Differential effects of ocean acidification on growth and photosynthesis among phylotypes of Symbiodinium (Dinophyceae)

Patrick Brading, Mark E. Warner, Phillip Davey, David J. Smith, Eric P. Achterberg and David J. Suggett

Limnol. Oceanogr., 56(3), 2011, 927-938 | DOI: 10.4319/lo.2011.56.3.0927

ABSTRACT: We investigated the effect of elevated partial pressure of CO2 (pCO2) on the photosynthesis and growth of four phylotypes (ITS2 types A1, A13, A2, and B1) from the genus Symbiodinium, a diverse dinoflagellate group that is important, both free-living and in symbiosis, for the viability of cnidarians and is thus a potentially important model dinoflagellate group. The response of Symbiodinium to an elevated pCO2 was phylotype-specific. Phylotypes A1 and B1 were largely unaffected by a doubling in pCO2; in contrast, the growth rate of A13 and the photosynthetic capacity of A2 both increased by ~ 60%. In no case was there an effect of ocean acidification (OA) upon respiration (dark- or light-dependent) for any of the phylotypes examined.
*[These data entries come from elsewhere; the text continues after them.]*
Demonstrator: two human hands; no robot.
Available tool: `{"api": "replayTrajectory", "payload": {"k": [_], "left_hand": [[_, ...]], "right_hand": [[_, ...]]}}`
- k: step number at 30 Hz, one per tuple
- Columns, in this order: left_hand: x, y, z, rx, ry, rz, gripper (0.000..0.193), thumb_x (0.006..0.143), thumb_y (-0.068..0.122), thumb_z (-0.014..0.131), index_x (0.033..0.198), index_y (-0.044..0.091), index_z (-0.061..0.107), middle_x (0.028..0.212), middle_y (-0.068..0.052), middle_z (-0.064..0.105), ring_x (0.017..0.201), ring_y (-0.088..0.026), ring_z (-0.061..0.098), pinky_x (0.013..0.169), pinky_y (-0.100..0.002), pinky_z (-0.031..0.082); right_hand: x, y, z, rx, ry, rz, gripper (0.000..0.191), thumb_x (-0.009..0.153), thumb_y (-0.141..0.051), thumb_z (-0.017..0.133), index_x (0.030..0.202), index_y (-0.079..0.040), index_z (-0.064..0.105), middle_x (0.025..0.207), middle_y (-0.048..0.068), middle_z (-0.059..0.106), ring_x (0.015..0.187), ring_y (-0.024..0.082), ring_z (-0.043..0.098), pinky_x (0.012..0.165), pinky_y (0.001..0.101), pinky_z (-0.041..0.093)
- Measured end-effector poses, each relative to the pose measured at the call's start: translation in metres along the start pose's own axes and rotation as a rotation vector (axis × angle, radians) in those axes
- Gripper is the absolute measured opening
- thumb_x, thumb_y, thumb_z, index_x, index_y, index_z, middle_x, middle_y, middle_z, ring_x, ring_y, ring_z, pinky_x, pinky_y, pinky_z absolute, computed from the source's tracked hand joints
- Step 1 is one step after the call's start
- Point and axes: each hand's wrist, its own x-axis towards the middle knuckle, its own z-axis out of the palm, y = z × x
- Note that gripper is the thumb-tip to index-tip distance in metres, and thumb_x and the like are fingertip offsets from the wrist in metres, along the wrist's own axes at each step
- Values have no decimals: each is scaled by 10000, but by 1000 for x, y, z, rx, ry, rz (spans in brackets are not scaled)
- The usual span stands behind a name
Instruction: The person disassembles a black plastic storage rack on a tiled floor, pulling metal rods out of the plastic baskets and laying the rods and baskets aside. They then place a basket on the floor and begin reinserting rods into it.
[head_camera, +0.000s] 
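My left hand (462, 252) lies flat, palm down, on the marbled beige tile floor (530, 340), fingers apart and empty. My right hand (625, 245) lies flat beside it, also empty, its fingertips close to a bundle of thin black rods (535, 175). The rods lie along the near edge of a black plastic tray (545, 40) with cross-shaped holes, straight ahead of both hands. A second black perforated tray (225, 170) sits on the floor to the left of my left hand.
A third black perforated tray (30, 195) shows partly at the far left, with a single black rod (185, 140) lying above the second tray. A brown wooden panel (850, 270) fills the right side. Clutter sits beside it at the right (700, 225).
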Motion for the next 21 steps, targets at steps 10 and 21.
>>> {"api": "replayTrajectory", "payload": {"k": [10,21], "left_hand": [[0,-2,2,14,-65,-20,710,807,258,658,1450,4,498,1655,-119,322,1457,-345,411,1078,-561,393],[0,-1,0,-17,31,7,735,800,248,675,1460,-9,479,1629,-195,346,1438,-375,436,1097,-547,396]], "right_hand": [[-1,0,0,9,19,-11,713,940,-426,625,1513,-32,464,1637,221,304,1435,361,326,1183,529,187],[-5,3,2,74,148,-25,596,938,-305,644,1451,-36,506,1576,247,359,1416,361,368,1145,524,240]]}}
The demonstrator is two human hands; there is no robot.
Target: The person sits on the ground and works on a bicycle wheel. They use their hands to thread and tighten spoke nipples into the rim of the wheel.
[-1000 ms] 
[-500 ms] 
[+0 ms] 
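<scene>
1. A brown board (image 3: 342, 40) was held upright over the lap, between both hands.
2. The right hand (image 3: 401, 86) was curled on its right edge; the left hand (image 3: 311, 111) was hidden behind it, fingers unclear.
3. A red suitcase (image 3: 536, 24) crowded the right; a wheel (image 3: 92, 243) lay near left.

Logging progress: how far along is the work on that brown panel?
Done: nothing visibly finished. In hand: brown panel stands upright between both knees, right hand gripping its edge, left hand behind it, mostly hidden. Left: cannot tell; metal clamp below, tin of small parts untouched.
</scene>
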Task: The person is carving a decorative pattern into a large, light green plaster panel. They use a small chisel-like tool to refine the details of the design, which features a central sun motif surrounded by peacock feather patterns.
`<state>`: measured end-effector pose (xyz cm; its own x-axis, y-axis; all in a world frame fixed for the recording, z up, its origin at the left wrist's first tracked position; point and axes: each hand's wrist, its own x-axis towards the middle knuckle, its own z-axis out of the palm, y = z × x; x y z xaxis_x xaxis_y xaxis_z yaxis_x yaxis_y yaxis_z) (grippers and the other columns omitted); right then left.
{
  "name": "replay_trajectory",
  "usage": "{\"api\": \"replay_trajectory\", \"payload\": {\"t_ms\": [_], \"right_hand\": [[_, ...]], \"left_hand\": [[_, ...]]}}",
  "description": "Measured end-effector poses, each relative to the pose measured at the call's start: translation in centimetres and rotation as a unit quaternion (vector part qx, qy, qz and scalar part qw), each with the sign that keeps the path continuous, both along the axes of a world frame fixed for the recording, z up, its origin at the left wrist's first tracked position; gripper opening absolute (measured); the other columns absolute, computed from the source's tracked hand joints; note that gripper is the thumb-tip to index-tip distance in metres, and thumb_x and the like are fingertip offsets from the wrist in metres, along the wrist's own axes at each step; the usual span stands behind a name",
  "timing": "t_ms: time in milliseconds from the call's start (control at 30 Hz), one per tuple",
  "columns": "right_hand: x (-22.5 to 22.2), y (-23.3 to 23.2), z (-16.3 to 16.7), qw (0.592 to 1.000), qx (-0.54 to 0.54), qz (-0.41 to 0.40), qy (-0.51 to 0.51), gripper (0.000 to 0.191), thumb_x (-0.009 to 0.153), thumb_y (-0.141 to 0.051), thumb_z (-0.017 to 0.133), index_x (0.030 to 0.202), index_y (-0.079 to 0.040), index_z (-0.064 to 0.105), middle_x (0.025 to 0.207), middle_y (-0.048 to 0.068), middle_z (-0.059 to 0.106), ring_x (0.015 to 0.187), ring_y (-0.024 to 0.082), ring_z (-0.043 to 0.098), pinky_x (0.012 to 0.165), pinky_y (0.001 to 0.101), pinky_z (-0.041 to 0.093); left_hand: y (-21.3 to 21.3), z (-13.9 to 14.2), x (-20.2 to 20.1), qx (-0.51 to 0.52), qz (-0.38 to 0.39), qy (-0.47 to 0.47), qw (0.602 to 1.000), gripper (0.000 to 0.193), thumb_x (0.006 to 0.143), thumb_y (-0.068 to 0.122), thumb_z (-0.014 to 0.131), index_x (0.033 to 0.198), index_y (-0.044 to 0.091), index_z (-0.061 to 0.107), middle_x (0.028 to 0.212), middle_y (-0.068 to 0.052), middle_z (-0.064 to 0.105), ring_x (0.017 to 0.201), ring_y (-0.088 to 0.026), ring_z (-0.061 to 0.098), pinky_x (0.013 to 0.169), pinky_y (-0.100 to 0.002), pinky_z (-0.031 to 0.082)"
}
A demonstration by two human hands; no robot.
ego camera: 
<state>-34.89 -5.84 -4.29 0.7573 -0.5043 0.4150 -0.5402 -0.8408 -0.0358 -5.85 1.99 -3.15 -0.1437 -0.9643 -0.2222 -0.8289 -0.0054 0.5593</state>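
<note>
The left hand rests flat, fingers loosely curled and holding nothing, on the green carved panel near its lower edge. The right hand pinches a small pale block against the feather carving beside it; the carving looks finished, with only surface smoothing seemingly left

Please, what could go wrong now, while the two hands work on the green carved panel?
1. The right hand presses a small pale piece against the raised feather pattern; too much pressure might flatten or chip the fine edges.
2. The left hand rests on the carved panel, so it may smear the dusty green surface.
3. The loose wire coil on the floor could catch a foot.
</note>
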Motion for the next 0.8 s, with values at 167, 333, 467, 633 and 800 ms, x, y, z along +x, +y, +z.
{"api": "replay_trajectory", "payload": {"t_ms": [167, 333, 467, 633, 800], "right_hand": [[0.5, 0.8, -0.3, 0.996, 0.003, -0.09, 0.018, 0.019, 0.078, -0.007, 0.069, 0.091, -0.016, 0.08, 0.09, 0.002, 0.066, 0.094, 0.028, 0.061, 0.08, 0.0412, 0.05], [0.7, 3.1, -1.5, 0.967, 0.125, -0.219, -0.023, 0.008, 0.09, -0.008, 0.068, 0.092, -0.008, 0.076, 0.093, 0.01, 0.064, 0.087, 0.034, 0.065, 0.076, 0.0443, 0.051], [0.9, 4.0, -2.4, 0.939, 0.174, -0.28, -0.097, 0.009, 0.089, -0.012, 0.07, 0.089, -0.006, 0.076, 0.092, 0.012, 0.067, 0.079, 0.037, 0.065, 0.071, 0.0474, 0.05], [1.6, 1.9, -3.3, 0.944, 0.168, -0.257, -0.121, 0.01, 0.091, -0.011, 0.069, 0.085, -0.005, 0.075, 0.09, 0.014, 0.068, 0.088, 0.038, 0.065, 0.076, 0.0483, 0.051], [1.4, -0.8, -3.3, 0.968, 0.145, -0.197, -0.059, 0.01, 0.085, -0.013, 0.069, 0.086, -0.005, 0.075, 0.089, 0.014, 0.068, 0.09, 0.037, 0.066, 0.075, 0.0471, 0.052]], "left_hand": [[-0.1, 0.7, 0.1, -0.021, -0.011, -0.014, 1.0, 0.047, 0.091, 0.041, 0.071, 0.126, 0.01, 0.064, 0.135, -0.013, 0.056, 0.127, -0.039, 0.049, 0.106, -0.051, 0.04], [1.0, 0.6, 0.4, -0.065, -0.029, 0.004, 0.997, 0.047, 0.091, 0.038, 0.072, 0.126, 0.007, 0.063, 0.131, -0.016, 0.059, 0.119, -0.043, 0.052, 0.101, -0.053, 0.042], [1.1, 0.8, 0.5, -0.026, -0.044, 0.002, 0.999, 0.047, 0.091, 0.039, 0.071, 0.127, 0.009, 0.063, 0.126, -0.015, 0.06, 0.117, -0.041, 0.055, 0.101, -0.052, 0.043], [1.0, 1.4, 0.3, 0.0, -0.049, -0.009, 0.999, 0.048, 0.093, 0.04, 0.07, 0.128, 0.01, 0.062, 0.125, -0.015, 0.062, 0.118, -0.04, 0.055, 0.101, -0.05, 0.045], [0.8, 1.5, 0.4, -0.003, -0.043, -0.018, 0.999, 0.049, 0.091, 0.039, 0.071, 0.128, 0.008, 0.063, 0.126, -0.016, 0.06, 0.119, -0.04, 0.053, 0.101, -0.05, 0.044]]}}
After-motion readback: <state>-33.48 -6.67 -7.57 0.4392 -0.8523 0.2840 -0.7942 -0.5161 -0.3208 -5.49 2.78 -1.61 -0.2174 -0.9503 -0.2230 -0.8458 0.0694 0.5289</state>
Our observations suggest that OA might preferentially select among free-living populations of Symbiodinium, with implications for future symbioses that rely on algal acquisition from the environment (i.e., horizontal transmission). Furthermore, the carbon environment within the host could differentially affect the physiology of different Symbiodinium phylotypes. The range of responses we observed also highlights that the choice of species is an important consideration in OA research and that further investigation across phylogenetic diversity, for both the direction of effect and the underlying mechanism(s) involved, is warranted.